• TO DO:
Set all the entries down again, unaltered.

# # #

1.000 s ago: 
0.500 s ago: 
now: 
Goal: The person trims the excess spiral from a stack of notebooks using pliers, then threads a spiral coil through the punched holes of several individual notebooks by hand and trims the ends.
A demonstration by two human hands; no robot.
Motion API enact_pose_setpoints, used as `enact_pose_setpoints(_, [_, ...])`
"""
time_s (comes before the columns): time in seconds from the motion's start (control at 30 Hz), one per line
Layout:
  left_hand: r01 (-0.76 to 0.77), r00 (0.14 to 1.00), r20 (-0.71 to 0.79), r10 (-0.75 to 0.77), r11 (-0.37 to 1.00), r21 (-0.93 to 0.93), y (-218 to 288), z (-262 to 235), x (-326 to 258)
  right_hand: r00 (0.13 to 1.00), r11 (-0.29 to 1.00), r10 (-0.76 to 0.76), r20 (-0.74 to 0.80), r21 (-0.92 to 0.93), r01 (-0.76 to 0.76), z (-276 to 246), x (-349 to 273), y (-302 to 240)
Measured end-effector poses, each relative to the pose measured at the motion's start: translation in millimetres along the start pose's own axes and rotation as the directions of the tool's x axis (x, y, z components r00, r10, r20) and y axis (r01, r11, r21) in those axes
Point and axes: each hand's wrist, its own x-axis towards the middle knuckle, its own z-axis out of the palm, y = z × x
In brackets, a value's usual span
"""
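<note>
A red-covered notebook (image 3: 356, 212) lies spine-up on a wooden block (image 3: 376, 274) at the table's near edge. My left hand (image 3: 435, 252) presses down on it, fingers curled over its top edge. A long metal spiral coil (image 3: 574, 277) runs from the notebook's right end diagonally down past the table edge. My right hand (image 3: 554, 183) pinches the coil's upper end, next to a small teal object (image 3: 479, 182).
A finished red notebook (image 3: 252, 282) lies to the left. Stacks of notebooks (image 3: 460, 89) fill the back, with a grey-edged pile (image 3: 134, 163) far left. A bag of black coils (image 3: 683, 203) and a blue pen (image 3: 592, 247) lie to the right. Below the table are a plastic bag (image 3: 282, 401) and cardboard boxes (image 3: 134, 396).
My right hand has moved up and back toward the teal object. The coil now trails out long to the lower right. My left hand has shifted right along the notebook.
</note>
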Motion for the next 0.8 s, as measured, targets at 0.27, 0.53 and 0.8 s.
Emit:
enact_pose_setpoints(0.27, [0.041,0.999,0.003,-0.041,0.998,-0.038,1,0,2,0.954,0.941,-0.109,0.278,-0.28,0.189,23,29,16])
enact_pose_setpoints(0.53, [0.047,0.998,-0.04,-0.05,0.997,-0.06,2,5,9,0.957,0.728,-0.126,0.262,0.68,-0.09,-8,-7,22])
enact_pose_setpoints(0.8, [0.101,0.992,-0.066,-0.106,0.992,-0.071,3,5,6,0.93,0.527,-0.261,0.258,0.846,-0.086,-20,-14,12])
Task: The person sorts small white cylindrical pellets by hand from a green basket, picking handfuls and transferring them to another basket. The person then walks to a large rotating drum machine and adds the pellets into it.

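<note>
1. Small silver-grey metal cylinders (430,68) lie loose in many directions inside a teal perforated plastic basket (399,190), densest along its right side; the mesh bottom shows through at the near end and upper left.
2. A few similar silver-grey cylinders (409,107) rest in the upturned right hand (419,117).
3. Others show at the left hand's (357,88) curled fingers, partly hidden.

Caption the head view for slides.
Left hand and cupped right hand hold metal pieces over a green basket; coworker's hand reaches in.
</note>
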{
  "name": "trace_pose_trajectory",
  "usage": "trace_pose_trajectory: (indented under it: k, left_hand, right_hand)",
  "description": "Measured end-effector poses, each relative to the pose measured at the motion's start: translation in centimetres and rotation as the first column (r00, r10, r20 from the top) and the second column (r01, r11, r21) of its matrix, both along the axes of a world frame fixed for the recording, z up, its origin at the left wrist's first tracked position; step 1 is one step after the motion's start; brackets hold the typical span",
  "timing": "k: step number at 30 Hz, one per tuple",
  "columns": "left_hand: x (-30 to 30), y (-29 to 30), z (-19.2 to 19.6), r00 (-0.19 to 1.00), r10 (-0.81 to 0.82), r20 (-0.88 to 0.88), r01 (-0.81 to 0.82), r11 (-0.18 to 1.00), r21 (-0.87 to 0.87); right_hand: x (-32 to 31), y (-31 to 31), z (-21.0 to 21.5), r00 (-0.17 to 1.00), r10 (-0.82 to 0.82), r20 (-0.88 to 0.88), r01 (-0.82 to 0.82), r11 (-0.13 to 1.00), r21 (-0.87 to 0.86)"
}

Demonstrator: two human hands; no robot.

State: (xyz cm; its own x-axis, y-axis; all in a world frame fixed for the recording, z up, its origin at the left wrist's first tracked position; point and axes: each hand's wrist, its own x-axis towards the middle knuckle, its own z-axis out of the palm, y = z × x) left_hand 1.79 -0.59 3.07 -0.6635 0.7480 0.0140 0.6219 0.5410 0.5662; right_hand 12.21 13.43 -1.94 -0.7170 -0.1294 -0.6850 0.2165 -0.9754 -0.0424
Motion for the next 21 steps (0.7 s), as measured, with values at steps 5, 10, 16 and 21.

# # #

• ANSWER TO THE PROBLEM:
1.000 s ago: 
0.500 s ago: 
now: 
Goal: The person trims the excess spiral from a stack of notebooks using pliers, then threads a spiral coil through the punched holes of several individual notebooks by hand and trims the ends.
A demonstration by two human hands; no robot.
Motion API enact_pose_setpoints, used as `enact_pose_setpoints(_, [_, ...])`
"""
time_s (comes before the columns): time in seconds from the motion's start (control at 30 Hz), one per line
Layout:
  left_hand: r01 (-0.76 to 0.77), r00 (0.14 to 1.00), r20 (-0.71 to 0.79), r10 (-0.75 to 0.77), r11 (-0.37 to 1.00), r21 (-0.93 to 0.93), y (-218 to 288), z (-262 to 235), x (-326 to 258)
  right_hand: r00 (0.13 to 1.00), r11 (-0.29 to 1.00), r10 (-0.76 to 0.76), r20 (-0.74 to 0.80), r21 (-0.92 to 0.93), r01 (-0.76 to 0.76), z (-276 to 246), x (-349 to 273), y (-302 to 240)
Measured end-effector poses, each relative to the pose measured at the motion's start: translation in millimetres along the start pose's own axes and rotation as the directions of the tool's x axis (x, y, z components r00, r10, r20) and y axis (r01, r11, r21) in those axes
Point and axes: each hand's wrist, its own x-axis towards the middle knuckle, its own z-axis out of the palm, y = z × x
In brackets, a value's usual span
"""
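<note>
A red-covered notebook (image 3: 356, 212) lies spine-up on a wooden block (image 3: 376, 274) at the table's near edge. My left hand (image 3: 435, 252) presses down on it, fingers curled over its top edge. A long metal spiral coil (image 3: 574, 277) runs from the notebook's right end diagonally down past the table edge. My right hand (image 3: 554, 183) pinches the coil's upper end, next to a small teal object (image 3: 479, 182).
A finished red notebook (image 3: 252, 282) lies to the left. Stacks of notebooks (image 3: 460, 89) fill the back, with a grey-edged pile (image 3: 134, 163) far left. A bag of black coils (image 3: 683, 203) and a blue pen (image 3: 592, 247) lie to the right. Below the table are a plastic bag (image 3: 282, 401) and cardboard boxes (image 3: 134, 396).
My right hand has moved up and back toward the teal object. The coil now trails out long to the lower right. My left hand has shifted right along the notebook.
</note>
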Motion for the next 0.8 s, as measured, targets at 0.27, 0.53 and 0.8 s.
Emit:
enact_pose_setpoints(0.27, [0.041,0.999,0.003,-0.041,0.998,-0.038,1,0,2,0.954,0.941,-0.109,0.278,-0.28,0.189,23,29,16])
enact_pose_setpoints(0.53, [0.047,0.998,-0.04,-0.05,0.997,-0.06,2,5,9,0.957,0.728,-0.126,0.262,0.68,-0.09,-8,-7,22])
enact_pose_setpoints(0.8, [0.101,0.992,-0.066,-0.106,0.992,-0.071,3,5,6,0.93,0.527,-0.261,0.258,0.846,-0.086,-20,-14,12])
Task: The person sorts small white cylindrical pellets by hand from a green basket, picking handfuls and transferring them to another basket. The person then walks to a large rotating drum machine and adds the pellets into it.

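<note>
1. Small silver-grey metal cylinders (430,68) lie loose in many directions inside a teal perforated plastic basket (399,190), densest along its right side; the mesh bottom shows through at the near end and upper left.
2. A few similar silver-grey cylinders (409,107) rest in the upturned right hand (419,117).
3. Others show at the left hand's (357,88) curled fingers, partly hidden.

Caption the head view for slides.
Left hand and cupped right hand hold metal pieces over a green basket; coworker's hand reaches in.
</note>
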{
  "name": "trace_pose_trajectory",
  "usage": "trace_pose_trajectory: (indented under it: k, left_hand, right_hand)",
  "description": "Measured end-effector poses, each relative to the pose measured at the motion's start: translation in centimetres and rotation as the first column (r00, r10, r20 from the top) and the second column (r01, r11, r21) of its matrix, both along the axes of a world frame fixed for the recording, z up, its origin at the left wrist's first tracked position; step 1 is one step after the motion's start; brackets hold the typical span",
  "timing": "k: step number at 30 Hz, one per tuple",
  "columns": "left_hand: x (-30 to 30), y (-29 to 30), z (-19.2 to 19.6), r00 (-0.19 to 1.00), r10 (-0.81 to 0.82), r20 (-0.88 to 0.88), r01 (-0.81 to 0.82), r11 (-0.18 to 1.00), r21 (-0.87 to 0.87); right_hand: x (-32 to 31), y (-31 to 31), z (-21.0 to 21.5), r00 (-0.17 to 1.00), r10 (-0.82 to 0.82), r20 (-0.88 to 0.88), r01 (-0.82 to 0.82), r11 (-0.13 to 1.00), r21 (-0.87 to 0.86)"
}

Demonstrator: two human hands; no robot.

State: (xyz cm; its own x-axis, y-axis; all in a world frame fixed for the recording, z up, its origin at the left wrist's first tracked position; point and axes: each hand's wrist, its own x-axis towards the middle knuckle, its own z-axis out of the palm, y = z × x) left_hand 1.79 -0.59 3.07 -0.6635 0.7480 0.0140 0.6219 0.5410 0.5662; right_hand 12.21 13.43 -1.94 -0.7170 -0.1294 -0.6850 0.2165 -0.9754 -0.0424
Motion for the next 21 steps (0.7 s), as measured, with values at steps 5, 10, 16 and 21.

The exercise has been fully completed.